Our School for AI provides learning curricula -- a principled, gradual and guided way of teaching a machine. This approach differs significantly from current approaches of narrow-focused and fixed datasets. We believe that gradual and guided learning are essential parts of data-efficient learning that are paramount to quick convergence towards a level of intelligence that is above current standards.


To compare and contrast existing approaches and roadmaps and foster more effective distillation of knowledge about the process of building intelligent machines, our AI Roadmap Institute is a step towards an impartial research organization advancing the search for an optimal protocol for  achieving general artificial intelligence.

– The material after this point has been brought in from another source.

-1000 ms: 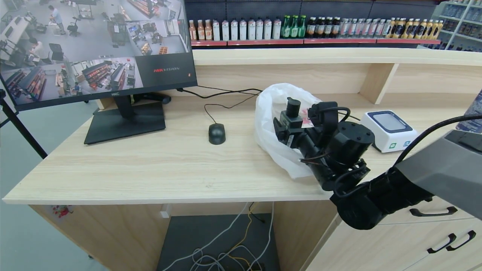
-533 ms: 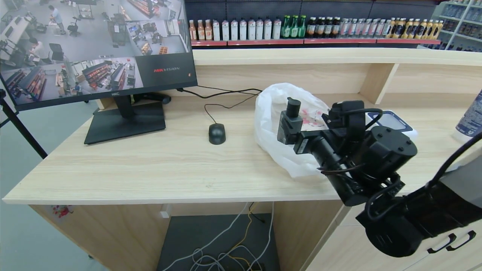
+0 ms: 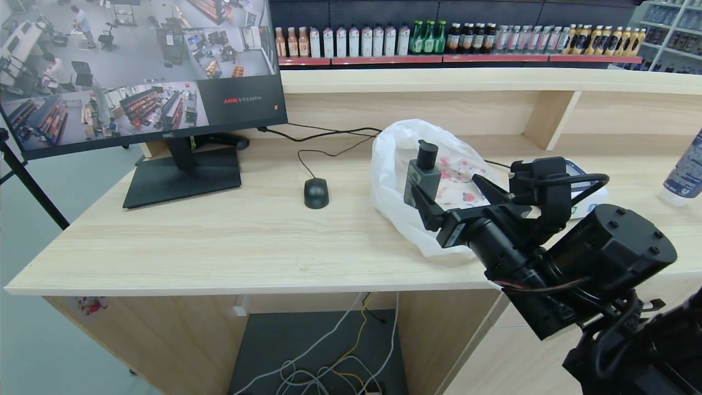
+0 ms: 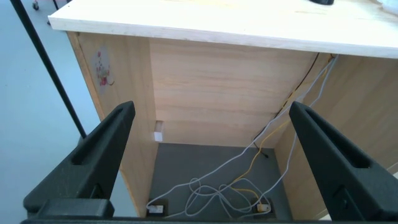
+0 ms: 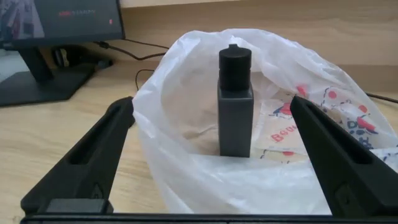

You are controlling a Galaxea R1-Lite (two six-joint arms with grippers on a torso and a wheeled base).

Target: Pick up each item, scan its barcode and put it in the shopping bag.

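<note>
While the left gripper [image 4: 211,112] hangs spread below the desk [image 4: 217,25], facing loose cables [image 4: 219,186], the right gripper [image 3: 449,189] sits spread and empty just before the white bag [image 3: 390,181]. A dark bottle [image 3: 423,174] stands upright inside, long axis vertical, cap up.

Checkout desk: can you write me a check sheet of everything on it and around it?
Surface: light wooden counter.
Job's things: dark bottle upright inside the white shopping bag, beside a red-printed pack; white scanner right of the bag; pale bottle at the counter's right end.
Clutter: monitor, mouse.
Grippers: right gripper open, facing the bag, holding nothing; left gripper open, low before the desk's underside.
Cables: mouse cable on the counter; loose cables under the desk.
Surroundings: bottle shelves behind.
</note>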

Last but not least, our software infrastructure is comprised of our large-scale and highly parallel Arnold Simulator, able to handle extremely dynamic network topologies, as well as various learning environments. It was developed specifically for the numerous curricula of our School for AI, and serves as an ideal platform for transforming our conceptual ideas to practical implementations with tangible results.

Using the language of our principles, the above are simply a set of heuristics for steering our search for general AI that we believe are important and will help us achieve significantly faster convergence towards developing truly intelligent machines.

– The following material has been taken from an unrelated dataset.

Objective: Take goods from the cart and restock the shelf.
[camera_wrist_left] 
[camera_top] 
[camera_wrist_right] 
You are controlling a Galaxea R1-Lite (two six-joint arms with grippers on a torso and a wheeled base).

We’re committed to the idea that solving a general problem will, in the end, offer better outcomes than trying to solve a set of specific problems – even if the narrower problems seem easier to tackle at first.


"There lies the inventor's paradox, that it is often significantly easier to find a general solution than a more specific one, since the general solution may naturally have a simpler algorithm and cleaner design, and typically can take less time to solve in comparison with a particular problem."

- Bruce Tate


We aim for general AI, not narrow AI use cases. This approach allows us to restrict the search for the right solution and focus more resources on our desired long term goal.

Long-Term Development Plans


In the long term, we believe our general AI will fill roles as diverse as:


AI scientists

AI engineers

AI programmers

AI doctors

many others


We never lose sight of our end goal, which is to build general artificial intelligence that can think, learn, and interact in the world. We want to create an AI that is flexible in a changeable environment, just like human beings. We aim to build general artificial intelligence that can find cures for diseases, invent things for people that would take much longer to invent without the cooperation of AI, and teach us much more than we currently know about the universe.

At GoodAI, we are committed to working together with outside AI institutions, researchers, brain designers, and module programmers.


We stand firmly behind our belief

that cooperation is better than competition


We collaborate with leading thinkers on the safe pursuit of intelligence that may one day surpass that of humans. At GoodAI, we are candid about the progress of our research and the ways we expect general artificial intelligence to impact human society.